REUTERS/Igor Podgorny/Greenpeace/Handout via Reuters
A Greenpeace International activist from Canada, arrested for staging a protest at Russia's first Arctic offshore oil platform, arrives at the Leninsky District Court in Murmansk, September 26, 2013, in this handout provided by Greenpeace. REUTERS/Igor Podgorny/Greenpeace/Handout via Reuters

SALEKHARD, Russia | Thu Sep 26, 2013 6:30am EDT

(Reuters) - President Vladimir Putin said on Wednesday Greenpeace activists arrested for staging a protest at Russia's first Arctic offshore oil platform had violated international law but signaled they should not face charges of piracy.

Russian authorities seized the activists' ship and towed it to shore after two tried to scale the rig to protest against Russian plans to drill for oil in the Arctic, which they say poses a threat to the fragile eco-system.

The 30 activists aboard the Arctic Sunrise were due to be questioned on Wednesday, Greenpeace said, a day after Russian investigators said they had opened a criminal case on suspicion of piracy, a crime punishable by up to 15 years in jail.

"It is absolutely evident that they are, of course, not pirates," said Putin, but said the activists had broken international law when they tried to climb the oil platform.

Russia is concerned protests like the one at the Prirazlomnaya platform, owned by state-controlled energy giant Gazprom, could undermine efforts to draw foreign investment and tap rich Arctic resources.

Investigators said the activists, who spent the night behind bars in the far northern region of Murmansk, would be prosecuted, but had not yet been formally charged. They were due to be questioned as suspects on Wednesday.

"All 30 people were sent to different investigative detention facilities in Murmansk and the Murmansk region. Today questioning continues, but lawyers and diplomatic representatives are not allowed to visit the activists," Greenpeace-Russia spokeswoman Tatyana Vasilyeva said.

Greenpeace said the boarding of its icebreaker by Russian authorities was illegal and denied allegations of piracy, saying its activists had conducted a peaceful protest.

The federal Investigative Committee called the protest an "attack" and said it violated Russian sovereignty.

QUESTIONED

Putin, who has promised to increase Russia's military might in the Arctic and stressed its economic importance, said: "Our law enforcement institutions, our border guards didn't know who was trying to seize this platform under the guise of Greenpeace.

"It would have been better if representatives of this organization had sat in this room and voiced their attitude to the issues we are discussing," he said at the Arctic Forum in Salekhard in western Siberia, attended by the presidents of Finland and Iceland and officials from other Arctic nations.

Putin says he does not meddle in criminal investigations but political analysts say his words appear to have influenced decisions by law enforcement agencies and courts in the past.

The Investigative Committee said it questioned three Russian activists on Tuesday and planned to question the remaining foreign protesters after translators were found and it was in the process of providing them with lawyers.
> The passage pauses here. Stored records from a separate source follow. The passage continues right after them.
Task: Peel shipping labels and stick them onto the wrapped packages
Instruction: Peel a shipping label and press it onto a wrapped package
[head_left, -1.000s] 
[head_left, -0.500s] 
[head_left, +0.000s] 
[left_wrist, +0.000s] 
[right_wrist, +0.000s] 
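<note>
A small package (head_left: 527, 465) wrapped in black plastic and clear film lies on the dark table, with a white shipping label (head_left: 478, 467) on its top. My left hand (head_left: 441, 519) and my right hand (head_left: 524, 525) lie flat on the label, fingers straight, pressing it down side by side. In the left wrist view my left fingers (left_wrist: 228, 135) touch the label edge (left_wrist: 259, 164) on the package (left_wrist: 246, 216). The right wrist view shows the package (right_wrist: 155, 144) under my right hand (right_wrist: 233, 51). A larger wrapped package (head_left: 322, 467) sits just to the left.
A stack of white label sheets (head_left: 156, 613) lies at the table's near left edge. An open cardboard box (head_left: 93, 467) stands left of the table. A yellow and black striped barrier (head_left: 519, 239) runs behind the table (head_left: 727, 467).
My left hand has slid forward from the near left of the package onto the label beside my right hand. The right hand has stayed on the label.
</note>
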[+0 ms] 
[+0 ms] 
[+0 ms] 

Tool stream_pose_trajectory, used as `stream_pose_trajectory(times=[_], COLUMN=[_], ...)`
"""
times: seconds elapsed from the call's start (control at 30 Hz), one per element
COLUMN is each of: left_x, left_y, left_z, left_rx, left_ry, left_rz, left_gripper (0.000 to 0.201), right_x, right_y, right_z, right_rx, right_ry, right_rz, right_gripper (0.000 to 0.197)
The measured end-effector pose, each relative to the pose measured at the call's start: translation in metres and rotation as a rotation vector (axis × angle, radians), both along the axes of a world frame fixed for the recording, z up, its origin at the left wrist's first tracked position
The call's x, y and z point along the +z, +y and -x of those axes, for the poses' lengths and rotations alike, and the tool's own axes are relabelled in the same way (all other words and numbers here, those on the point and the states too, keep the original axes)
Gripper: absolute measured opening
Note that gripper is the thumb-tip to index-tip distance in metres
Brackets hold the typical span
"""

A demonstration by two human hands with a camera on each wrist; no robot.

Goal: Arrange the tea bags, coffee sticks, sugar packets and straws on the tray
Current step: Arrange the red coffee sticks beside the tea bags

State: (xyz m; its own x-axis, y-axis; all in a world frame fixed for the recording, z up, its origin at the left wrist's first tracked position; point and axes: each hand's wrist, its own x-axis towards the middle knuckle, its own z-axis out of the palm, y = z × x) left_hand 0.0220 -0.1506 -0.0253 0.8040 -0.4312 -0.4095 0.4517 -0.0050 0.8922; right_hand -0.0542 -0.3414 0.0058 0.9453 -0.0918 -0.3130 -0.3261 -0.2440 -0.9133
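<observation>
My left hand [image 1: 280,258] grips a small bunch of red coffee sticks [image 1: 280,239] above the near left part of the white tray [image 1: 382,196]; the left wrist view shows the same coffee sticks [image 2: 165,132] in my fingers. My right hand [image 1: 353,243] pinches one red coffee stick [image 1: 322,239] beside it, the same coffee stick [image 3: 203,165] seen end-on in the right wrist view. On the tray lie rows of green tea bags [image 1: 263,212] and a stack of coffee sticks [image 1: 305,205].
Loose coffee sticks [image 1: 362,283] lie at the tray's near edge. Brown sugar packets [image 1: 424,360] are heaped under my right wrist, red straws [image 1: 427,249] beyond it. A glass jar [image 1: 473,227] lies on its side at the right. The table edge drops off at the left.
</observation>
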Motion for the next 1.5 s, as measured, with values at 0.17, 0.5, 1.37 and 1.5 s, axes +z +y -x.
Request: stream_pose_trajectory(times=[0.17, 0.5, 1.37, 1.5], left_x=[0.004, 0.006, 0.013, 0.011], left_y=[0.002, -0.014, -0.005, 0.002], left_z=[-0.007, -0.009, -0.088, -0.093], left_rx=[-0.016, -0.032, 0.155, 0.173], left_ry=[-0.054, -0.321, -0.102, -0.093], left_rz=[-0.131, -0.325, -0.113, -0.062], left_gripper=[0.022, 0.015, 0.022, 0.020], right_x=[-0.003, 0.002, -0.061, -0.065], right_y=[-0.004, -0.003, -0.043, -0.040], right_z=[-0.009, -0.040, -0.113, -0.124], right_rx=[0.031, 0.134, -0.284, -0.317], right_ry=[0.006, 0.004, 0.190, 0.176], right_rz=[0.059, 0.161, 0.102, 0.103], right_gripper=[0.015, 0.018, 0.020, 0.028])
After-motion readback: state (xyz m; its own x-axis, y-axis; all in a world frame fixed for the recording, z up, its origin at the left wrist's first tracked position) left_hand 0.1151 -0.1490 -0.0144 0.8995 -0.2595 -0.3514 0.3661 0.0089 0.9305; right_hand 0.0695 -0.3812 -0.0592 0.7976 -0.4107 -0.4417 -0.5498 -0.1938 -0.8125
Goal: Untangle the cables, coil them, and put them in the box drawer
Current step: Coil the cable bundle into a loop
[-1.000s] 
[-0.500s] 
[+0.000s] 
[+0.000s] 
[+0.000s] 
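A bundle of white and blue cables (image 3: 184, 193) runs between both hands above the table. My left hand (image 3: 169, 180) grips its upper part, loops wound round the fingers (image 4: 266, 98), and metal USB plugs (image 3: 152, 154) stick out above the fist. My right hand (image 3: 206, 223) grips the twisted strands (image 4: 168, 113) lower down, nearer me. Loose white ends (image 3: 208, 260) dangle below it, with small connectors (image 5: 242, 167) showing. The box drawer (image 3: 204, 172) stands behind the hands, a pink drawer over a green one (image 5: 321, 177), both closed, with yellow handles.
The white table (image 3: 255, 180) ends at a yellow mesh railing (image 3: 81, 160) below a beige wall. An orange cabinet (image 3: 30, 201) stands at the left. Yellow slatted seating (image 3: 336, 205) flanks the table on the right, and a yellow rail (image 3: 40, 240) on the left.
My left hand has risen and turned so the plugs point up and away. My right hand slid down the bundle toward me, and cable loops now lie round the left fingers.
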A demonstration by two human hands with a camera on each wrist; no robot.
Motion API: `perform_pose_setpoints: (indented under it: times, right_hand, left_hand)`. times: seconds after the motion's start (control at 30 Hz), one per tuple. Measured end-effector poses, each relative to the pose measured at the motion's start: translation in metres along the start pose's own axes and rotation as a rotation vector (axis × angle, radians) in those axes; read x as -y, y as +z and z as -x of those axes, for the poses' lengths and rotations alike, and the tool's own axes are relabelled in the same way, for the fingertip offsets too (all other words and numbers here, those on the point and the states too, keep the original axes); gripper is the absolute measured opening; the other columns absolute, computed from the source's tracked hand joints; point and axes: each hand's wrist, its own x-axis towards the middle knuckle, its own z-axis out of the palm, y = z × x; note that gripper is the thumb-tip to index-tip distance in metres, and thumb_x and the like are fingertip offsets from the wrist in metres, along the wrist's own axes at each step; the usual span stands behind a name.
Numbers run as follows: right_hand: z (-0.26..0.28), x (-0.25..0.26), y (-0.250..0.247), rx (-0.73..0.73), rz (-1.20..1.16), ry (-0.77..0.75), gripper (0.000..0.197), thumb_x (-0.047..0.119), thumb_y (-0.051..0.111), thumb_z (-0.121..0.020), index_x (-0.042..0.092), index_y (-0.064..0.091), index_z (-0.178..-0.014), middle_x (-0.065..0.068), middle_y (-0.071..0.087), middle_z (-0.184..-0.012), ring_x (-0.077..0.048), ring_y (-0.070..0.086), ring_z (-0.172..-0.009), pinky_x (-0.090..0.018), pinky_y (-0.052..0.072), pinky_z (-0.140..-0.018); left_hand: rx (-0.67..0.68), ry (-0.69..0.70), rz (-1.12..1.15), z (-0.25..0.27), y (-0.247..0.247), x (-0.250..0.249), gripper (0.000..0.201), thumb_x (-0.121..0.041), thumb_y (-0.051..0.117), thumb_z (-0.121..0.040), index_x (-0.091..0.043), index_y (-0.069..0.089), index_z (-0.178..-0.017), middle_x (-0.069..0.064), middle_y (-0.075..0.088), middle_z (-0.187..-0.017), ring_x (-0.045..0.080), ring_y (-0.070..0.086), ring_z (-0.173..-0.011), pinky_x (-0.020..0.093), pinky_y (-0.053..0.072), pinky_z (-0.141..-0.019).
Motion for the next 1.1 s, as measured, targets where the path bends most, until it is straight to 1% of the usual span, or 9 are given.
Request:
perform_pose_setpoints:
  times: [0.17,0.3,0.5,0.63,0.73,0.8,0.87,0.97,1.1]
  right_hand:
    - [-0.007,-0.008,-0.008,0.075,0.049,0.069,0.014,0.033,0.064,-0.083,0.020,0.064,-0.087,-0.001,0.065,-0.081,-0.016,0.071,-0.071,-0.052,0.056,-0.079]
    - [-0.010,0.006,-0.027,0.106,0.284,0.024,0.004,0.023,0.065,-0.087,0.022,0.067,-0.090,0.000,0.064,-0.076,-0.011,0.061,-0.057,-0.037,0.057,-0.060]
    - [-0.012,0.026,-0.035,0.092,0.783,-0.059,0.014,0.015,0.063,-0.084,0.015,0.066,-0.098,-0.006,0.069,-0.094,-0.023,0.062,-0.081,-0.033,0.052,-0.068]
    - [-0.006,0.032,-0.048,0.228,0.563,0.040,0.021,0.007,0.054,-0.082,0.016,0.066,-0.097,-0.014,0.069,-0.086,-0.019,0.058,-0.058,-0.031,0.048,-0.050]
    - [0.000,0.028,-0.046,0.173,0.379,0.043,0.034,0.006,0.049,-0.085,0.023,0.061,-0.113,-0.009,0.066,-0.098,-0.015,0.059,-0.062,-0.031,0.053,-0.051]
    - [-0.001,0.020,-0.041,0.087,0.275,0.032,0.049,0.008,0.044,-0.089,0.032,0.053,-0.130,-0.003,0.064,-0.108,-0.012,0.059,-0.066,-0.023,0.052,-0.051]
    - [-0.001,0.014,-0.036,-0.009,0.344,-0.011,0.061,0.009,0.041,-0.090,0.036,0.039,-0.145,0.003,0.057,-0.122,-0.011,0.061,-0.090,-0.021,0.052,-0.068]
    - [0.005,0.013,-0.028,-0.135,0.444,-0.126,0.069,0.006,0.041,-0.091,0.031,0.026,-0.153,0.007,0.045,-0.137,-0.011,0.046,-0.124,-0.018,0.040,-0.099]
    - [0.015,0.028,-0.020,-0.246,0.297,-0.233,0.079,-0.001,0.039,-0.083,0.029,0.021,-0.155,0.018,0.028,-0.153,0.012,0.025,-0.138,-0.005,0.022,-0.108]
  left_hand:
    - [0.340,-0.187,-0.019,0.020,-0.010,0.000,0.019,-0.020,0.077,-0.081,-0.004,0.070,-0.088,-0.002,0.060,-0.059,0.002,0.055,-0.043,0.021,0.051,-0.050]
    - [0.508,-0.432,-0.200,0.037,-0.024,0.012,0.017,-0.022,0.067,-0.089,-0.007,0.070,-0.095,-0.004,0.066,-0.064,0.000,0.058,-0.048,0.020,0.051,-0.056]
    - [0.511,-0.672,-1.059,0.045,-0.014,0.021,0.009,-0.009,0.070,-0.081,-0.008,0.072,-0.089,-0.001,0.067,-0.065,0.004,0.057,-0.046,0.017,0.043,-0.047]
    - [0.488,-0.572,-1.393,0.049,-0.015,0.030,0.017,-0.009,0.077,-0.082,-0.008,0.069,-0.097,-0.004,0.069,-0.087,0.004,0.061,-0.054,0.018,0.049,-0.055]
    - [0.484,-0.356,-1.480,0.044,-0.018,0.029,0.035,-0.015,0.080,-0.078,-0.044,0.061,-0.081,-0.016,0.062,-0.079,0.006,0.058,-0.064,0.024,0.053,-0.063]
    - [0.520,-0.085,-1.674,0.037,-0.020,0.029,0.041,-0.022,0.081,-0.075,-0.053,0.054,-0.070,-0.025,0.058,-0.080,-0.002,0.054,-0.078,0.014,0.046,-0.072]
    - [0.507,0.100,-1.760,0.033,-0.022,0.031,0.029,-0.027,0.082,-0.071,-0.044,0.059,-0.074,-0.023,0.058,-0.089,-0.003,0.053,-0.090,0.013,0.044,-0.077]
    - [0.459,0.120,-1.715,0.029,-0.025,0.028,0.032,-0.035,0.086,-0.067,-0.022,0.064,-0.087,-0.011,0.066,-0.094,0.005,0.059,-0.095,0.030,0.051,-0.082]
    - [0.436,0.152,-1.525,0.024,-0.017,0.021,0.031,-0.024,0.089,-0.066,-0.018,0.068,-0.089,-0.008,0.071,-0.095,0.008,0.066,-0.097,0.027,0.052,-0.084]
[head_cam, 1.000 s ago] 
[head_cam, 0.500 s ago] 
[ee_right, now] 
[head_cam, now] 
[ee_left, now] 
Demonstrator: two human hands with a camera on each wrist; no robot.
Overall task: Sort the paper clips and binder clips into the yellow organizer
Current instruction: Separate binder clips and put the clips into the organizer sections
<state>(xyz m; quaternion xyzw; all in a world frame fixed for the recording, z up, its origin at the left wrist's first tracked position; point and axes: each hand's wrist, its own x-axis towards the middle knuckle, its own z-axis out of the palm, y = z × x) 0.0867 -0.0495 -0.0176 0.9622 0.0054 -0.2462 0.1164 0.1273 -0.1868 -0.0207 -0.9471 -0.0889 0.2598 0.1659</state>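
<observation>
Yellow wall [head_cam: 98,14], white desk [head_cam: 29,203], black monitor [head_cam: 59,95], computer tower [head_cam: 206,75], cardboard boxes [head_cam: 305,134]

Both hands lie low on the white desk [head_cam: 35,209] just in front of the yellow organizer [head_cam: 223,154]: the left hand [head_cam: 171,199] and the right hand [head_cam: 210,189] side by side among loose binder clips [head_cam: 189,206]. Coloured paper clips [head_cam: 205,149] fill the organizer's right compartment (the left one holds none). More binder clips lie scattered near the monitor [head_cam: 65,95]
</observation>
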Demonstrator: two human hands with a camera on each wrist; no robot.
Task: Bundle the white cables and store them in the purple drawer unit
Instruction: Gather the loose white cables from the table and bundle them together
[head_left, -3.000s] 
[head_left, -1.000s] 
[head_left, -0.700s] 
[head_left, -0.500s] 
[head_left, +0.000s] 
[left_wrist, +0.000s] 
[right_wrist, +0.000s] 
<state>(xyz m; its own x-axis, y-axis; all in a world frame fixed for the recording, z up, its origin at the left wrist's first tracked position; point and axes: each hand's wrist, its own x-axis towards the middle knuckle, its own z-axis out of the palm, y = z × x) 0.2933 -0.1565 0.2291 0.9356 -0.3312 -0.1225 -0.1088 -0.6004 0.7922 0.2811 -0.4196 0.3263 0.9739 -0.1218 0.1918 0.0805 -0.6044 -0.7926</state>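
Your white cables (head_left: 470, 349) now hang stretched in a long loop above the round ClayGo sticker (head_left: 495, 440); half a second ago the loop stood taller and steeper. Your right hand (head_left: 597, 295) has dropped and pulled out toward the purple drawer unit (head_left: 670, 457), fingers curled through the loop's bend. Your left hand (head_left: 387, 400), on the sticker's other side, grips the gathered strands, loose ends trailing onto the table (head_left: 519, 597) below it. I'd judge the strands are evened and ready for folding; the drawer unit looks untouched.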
Greenpeace says scientific evidence shows any oil spill from Prirazlomnaya would affect more than 3,000 miles of Russia's coastline.

Onshore drilling is well established in the Arctic, but significant offshore work is in its infancy despite relatively shallow waters and numerous attempts.

A decade of high oil prices, scarcity of opportunities elsewhere and a shrinking ice cap have led companies to look to unexploited parts of the Arctic in recent years.

Global majors including ExxonMobil, Eni and Statoil have agreed deals with Russia's state-owned Rosneft to enter Russia's Arctic offshore waters.

Russia plans to reopen a Soviet-era military base on an Arctic island and bolster its naval presence in the region.